On connaît les détails de sa mort. Atteint d’une maladie de poitrine, il était allé dans le midi de la France, à Montpellier, chercher le soleil qu’il aimait tant. Ni le soleil d’avril, ni les soins de l’amitié, ni les secours de l’art, ne purent le sauver. Il garda jusqu’au dernier jour la sérénité de son intelligence, l’exquise sensibilité de son âme. Du cœur et des lèvres il envoyait un souvenir à chacun de ses amis.

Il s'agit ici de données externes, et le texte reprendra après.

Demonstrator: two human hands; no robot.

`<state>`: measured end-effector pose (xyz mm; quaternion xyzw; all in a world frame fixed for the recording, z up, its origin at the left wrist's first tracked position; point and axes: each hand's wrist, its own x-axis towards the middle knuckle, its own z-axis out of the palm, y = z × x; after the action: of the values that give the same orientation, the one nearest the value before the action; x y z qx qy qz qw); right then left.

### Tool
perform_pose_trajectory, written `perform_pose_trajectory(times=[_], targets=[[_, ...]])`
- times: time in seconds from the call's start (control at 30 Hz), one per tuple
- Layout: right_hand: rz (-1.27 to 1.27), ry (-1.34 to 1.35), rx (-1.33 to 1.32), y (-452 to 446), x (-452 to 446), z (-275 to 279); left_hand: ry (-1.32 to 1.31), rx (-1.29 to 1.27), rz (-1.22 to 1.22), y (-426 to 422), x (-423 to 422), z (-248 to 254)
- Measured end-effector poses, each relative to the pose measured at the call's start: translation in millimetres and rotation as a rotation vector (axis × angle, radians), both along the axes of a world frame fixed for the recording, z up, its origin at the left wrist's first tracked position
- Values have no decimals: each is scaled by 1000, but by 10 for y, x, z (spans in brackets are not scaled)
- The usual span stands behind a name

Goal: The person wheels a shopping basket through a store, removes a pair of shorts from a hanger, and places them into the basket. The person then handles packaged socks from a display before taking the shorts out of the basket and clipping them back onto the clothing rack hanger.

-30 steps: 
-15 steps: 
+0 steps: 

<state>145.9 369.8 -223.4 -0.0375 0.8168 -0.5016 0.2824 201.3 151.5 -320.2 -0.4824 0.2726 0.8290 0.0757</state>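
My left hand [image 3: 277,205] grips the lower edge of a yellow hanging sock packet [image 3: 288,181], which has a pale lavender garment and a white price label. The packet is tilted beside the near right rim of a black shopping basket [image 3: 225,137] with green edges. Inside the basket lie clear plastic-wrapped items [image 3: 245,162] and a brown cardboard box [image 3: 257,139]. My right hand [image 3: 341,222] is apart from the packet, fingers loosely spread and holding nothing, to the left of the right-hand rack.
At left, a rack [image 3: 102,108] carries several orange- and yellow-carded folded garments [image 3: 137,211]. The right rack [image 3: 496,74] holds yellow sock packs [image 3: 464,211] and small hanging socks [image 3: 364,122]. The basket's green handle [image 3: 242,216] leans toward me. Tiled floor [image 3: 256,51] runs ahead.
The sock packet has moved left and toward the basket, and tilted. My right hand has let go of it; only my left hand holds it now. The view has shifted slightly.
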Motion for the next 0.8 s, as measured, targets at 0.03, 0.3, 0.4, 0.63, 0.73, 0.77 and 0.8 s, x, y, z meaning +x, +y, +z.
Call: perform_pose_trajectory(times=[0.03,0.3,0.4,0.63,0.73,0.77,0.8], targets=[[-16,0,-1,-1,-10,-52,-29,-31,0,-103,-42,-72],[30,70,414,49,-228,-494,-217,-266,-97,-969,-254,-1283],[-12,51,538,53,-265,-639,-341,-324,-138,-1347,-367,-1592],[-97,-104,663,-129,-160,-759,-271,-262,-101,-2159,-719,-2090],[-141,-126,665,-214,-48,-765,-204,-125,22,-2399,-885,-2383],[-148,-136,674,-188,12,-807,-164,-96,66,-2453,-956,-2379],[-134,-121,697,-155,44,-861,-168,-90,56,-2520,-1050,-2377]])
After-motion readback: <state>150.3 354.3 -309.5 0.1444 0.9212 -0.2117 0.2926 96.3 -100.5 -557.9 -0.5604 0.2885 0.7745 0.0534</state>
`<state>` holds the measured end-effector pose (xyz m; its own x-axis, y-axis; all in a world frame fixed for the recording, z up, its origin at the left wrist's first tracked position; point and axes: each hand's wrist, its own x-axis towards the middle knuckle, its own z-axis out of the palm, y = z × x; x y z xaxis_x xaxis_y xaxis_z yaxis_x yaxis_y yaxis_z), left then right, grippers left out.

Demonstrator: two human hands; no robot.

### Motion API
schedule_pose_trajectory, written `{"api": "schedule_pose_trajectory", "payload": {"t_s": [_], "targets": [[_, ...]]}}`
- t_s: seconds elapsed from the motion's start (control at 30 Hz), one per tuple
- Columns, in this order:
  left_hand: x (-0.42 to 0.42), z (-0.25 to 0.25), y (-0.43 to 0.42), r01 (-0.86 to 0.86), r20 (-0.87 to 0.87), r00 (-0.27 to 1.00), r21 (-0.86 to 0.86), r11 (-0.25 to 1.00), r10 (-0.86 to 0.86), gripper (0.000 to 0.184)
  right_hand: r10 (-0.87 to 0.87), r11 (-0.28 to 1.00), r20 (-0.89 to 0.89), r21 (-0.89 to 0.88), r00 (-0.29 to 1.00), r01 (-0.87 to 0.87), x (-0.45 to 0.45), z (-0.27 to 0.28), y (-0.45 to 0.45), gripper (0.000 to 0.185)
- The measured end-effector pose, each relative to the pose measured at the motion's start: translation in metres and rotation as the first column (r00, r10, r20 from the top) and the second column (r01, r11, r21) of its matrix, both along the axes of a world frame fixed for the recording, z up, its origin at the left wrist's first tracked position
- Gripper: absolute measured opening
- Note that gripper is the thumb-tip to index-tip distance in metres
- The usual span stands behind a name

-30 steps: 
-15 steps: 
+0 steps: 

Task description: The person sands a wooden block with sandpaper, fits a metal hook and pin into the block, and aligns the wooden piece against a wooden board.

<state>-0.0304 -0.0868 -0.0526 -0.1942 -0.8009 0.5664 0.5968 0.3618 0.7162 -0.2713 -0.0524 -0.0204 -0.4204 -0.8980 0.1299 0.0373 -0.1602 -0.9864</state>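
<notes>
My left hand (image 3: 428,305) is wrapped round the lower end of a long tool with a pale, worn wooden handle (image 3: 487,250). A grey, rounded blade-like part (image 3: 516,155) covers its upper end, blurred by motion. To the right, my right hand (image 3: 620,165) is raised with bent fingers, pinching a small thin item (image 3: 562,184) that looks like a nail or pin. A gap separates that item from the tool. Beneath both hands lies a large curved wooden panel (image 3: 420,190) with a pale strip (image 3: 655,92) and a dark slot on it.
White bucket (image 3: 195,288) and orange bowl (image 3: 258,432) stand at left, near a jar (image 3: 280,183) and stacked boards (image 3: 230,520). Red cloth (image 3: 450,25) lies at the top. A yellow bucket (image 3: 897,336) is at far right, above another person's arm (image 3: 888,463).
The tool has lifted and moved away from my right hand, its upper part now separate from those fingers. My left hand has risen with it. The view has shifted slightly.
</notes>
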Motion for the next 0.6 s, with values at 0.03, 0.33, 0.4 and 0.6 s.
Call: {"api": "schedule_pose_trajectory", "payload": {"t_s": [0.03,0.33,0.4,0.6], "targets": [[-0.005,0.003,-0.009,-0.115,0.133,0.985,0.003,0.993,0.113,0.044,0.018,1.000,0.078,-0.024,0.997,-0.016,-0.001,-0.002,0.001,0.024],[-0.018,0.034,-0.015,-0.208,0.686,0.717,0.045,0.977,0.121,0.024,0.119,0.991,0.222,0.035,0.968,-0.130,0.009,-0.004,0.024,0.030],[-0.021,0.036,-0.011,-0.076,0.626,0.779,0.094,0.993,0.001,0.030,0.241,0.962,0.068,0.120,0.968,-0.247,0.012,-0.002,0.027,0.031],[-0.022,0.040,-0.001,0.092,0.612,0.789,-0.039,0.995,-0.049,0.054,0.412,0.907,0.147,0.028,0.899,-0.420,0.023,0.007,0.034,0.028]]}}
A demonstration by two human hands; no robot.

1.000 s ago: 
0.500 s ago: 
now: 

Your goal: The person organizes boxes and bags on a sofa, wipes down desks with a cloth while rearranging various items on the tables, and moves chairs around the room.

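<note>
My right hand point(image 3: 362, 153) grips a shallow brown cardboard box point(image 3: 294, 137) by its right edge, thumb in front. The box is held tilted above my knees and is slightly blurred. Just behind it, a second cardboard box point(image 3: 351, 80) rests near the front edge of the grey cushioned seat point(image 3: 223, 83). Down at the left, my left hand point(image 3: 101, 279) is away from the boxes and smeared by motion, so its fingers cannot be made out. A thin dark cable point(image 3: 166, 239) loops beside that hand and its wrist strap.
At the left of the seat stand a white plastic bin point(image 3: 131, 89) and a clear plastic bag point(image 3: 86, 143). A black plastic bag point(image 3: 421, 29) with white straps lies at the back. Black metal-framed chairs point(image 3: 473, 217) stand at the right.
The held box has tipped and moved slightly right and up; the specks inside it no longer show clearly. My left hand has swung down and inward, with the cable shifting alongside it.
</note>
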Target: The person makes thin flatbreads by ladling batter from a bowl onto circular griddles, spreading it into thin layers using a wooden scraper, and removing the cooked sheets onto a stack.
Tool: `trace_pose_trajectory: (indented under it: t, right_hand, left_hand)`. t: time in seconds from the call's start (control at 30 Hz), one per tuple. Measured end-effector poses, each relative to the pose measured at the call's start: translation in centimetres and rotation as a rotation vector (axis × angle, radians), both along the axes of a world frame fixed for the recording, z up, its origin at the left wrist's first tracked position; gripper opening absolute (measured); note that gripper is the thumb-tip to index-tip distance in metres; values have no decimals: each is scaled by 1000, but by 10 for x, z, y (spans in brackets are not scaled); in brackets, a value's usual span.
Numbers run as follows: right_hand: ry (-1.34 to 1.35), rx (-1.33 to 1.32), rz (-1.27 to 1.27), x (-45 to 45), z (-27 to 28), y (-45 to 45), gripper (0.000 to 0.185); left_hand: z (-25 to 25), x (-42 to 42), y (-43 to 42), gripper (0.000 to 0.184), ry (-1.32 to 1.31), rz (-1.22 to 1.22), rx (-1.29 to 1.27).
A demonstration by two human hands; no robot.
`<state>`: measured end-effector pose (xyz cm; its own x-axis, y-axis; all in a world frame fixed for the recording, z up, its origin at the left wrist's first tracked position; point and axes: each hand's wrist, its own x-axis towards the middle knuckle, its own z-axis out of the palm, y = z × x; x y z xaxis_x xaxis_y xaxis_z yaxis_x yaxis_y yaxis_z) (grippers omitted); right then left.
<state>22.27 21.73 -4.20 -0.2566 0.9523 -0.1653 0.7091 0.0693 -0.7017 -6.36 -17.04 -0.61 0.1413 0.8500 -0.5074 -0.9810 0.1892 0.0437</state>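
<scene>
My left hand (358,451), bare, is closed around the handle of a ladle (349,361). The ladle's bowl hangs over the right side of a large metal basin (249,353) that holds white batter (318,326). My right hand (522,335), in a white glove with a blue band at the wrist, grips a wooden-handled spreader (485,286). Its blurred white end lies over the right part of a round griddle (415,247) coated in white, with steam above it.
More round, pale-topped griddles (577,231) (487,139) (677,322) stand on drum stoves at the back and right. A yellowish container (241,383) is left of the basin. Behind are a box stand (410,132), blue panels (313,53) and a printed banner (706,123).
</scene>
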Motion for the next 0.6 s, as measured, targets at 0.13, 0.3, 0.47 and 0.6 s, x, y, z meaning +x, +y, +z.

Ses dernières pensées ont été pour sa mère et la Bretagne. « Quand je serai mort, disait-il à celui qui l’assistait, insérez quelques mots très simples, très modestes, dans un journal de Montpellier ; dites que la Bretagne devrait bien ouvrir une souscription pour faire transporter mon corps dans ma patrie. J’ai fait cela moi-même pour Le Gonidec. » L’inspiration religieuse ayant été l’âme de sa vie et de ses chants, on me demandera sans doute dans quels sentiments il est mort. Je dois être discret sur ce point ; Brizeux a voulu mourir caché comme il avait vécu. Je le dirai seulement, car il ne me l’a pas défendu, et cette révélation contiendra peut-être un avertissement salutaire : le parti qui se prétend religieux, et qui éloigne du christianisme un grand nombre des plus nobles âmes de ce temps-ci, lui était devenu, dans ces dernières années, plus odieux que jamais. Il craignait d’être confondu avec ces pharisiens, et cette crainte le préoccupait beaucoup trop assurément : quel rapport entre l’artiste chrétien et de judaïques docteurs ? Il est mort plein de foi

  1. L’auteur de ces vers est M. F.-M. Luzel.